The interpretation of the results of this study are somewhat limited by the small number of patients and the short duration of exposure to the CCR5 receptor blocker in Phase 1. In addition, it might be argued that the sequential design of the study, incorporating a washout period of 15 days, which may not have been long enough to obviate all the effects of the CCR5 blocker, may have had an impact on the changes seen in the cART phase. But, the return to baseline of almost all the immunological parameters at the start of the cART treatment phase argues against this (Table 1). The findings presented here provide informative and novel insights into the early immunological changes that occur with this CCR5 receptor blocker, which cannot be explained by a differential effect on HIV replication or CD8+ T cell proliferation or activation compared to cART without a CCR5 receptor blocker and so are likely to be related to altered cell trafficking. 38 Overall, these data extend the observations in Phase III studies regarding early CD8+ T cell rises in patients receiving CCR5 receptor blockers.
Further exploration of the in vivo immunological effects of CCR5 receptor blockers is required. First to exclude any long-term harmful effects on immune responses to pathogens and second to elucidate the mechanism (trafficking versus putative reduction in immune activation above and beyond an effect on HIV viral replication versus other) of the higher CD4+ and CD8+ T cell gains observed in the maraviroc licensing studies 21,22 and to determine whether this finding offers any additional clinical benefit to patients with HIV.
Footnotes
Acknowledgments
In addition to all the patients who participated in this study we would like to acknowledge John McAllister, Mark Lacey, Martina Rafferty, and Brett Sinclair of the HIV, Immunology and Infectious Diseases Clinical Services Unit, St. Vincent's Hospital, Sydney; Min Kim of Westmead Millenium Institute for HSV preparations; and the NIH Reference Reagents Program for provision of HIV-1 overlapping Gag peptides.

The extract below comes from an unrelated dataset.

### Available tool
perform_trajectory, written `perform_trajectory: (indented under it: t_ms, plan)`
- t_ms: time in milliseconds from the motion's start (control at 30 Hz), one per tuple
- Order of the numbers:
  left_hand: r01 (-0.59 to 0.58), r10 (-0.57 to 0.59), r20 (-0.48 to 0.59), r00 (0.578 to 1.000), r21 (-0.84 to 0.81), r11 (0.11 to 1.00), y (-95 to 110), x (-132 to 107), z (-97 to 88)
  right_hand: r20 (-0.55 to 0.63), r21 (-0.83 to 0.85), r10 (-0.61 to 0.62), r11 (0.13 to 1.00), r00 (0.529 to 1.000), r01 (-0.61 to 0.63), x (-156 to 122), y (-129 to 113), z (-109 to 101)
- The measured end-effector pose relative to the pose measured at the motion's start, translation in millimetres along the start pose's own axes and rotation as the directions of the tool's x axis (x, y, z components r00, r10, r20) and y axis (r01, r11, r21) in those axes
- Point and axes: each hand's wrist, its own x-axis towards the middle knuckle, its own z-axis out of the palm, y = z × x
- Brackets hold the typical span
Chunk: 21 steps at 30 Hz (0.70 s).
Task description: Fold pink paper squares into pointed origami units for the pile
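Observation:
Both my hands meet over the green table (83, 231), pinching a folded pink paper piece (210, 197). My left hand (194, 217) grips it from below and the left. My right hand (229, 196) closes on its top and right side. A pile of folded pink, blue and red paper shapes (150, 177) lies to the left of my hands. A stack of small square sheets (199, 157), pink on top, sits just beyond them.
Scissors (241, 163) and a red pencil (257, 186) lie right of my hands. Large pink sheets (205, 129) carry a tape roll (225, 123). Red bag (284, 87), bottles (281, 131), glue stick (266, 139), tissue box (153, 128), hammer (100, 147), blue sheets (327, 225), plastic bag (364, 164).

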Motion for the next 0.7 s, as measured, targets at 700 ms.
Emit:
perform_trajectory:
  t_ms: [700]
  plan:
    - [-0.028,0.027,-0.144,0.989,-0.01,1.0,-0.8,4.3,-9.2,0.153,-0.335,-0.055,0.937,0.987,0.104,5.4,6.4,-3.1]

The study was coordinated by the National Centre in HIV Epidemiology and Clinical Research (NCHECR), Sydney, Australia and conducted at St. Vincent's Hospital, Sydney, Australia between February 2007 and September 2007. The Phase 1 study (P04112) was funded by Schering-Plough Research Institute (SPRI); this immunology substudy was conducted with permission from Schering-Plough Research Institute (SPRI) but was funded by the NCHECR. NCHECR is funded by the Australian Government Department of Health and Ageing, and is affiliated with the Faculty of Medicine, The University of New South Wales.
These data were presented at P297, HIV9 Glasgow Congress, 9–13 November 2008, Glasgow, Scotland, UK.
Phase I studies are exempt, but this study was registered on the Australian Clinical Trials Registry (ACTR): ACTRN012607000171415.
Sarah Pett and John Zaunders contributed equally to this article.
Author Disclosure Statement
No competing financial interests exist.